• [Task to carry out] Scan the entries for the word "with". Every line that has it should be copied.

Records from a collection:
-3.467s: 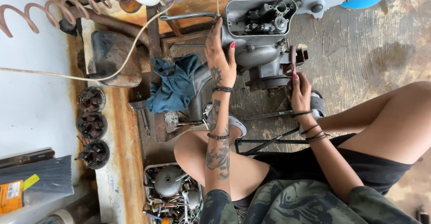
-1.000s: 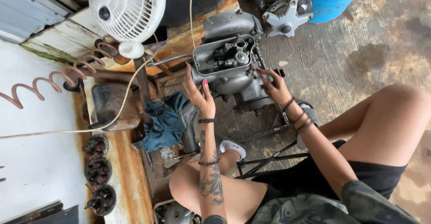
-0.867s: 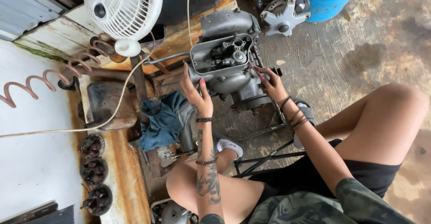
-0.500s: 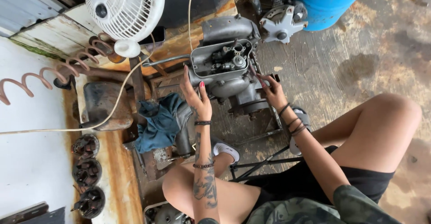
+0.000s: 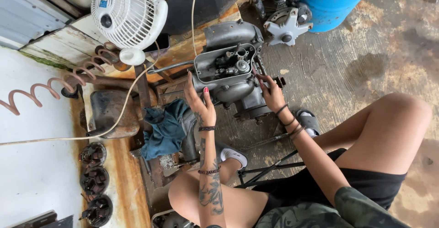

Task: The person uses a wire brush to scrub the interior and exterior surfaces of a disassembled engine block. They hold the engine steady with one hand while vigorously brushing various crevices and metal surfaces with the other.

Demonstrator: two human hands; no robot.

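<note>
Grease-dark grey metal engine casing [image 5: 231,79], its lid off and small valve-like parts showing in the open rectangular cavity, stands on a rusty stand on the concrete floor [image 5: 366,50], straight ahead of the seated person's knees. The left hand [image 5: 201,104] lies flat against the casing's near left flank, fingers [image 5: 190,84] spread and released, bracing rather than gripping. The right hand [image 5: 273,93] touches the casing's right edge, its fingers [image 5: 261,79] curled lightly at the rim; whether they pinch something small I cannot tell. The casing's long axis runs from lower right up to upper left, so the cavity lies between the two hands, the right fingertips nearer its opening. A crumpled blue cloth [image 5: 164,127] hangs just left of the left wrist, and a white table fan [image 5: 125,15] stands beyond. Against the view half a second ago, both hands rest on the same spots; only the head has shifted slightly.
</note>
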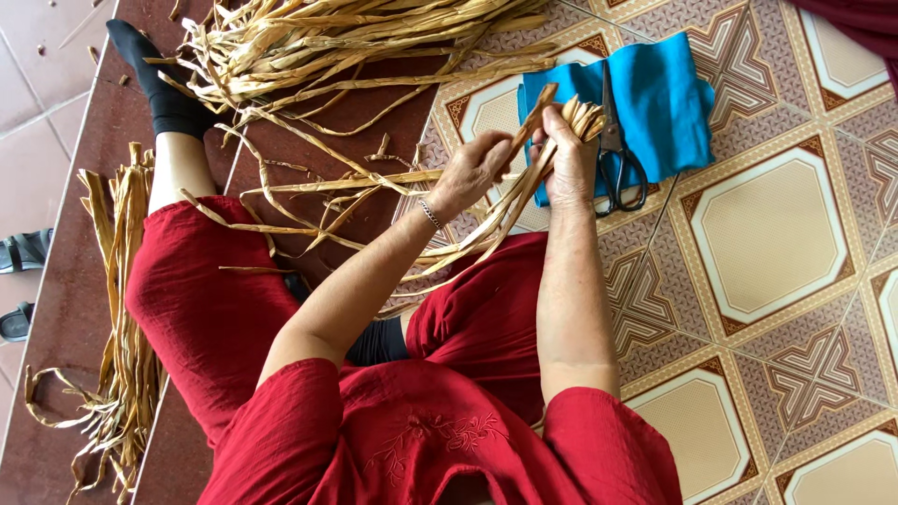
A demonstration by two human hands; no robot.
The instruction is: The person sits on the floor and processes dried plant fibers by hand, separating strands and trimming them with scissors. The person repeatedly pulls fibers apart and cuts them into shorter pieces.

• [Completed exercise]
Task: The person uses a wire brush to scrub the interior and exterior surfaces of a disassembled engine block. They hold the engine steady with one hand while vigorously brushing various crevices and metal surfaces with the other.
The instruction is: The person sits on the floor and processes dried plant fibers by hand, separating strands and trimming them with scissors. The person repeatedly pulls fibers apart and cuts them into shorter pieces.

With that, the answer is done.